#### PROBLEM TO SOLVE
Set down exactly the lines of the records from the top to the line containing "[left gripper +"; include both.

#### DATA FOR ANALYSIS
· · · ·

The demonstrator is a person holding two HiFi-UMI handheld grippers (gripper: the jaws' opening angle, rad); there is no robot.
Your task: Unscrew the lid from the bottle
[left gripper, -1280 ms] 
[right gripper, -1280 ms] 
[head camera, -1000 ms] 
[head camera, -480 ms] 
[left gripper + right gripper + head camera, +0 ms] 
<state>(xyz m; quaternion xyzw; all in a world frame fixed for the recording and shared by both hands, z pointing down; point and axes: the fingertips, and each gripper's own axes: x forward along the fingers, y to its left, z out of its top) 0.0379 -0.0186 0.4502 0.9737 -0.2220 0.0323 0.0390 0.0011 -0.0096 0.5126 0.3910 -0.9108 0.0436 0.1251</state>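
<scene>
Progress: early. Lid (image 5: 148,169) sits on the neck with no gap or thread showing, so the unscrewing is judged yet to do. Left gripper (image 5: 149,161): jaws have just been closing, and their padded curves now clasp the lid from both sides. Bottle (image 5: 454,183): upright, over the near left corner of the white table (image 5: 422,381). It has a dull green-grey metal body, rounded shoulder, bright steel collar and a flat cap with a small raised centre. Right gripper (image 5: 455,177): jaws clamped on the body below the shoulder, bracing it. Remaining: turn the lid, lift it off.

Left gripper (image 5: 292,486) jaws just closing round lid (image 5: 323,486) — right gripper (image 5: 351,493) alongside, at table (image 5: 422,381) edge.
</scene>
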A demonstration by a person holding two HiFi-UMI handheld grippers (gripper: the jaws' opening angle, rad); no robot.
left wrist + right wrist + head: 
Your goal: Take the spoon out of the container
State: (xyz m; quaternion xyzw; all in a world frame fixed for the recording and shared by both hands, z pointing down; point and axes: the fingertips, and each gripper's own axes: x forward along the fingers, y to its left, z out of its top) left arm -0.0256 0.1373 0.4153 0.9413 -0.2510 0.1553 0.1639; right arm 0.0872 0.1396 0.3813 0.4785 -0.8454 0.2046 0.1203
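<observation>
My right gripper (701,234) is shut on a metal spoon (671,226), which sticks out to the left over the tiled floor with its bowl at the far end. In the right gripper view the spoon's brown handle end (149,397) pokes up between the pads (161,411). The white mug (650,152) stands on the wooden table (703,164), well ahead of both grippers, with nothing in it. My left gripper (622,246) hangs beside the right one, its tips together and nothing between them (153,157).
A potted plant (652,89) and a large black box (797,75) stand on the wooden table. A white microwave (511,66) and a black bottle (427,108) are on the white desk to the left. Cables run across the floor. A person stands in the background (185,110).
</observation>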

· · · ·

#### RESULT OF THE TASK
The demonstrator is a person holding two HiFi-UMI handheld grippers (gripper: the jaws' opening angle, rad); there is no robot.
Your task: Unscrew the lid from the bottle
[left gripper, -1280 ms] 
[right gripper, -1280 ms] 
[head camera, -1000 ms] 
[head camera, -480 ms] 
[left gripper + right gripper + head camera, +0 ms] 

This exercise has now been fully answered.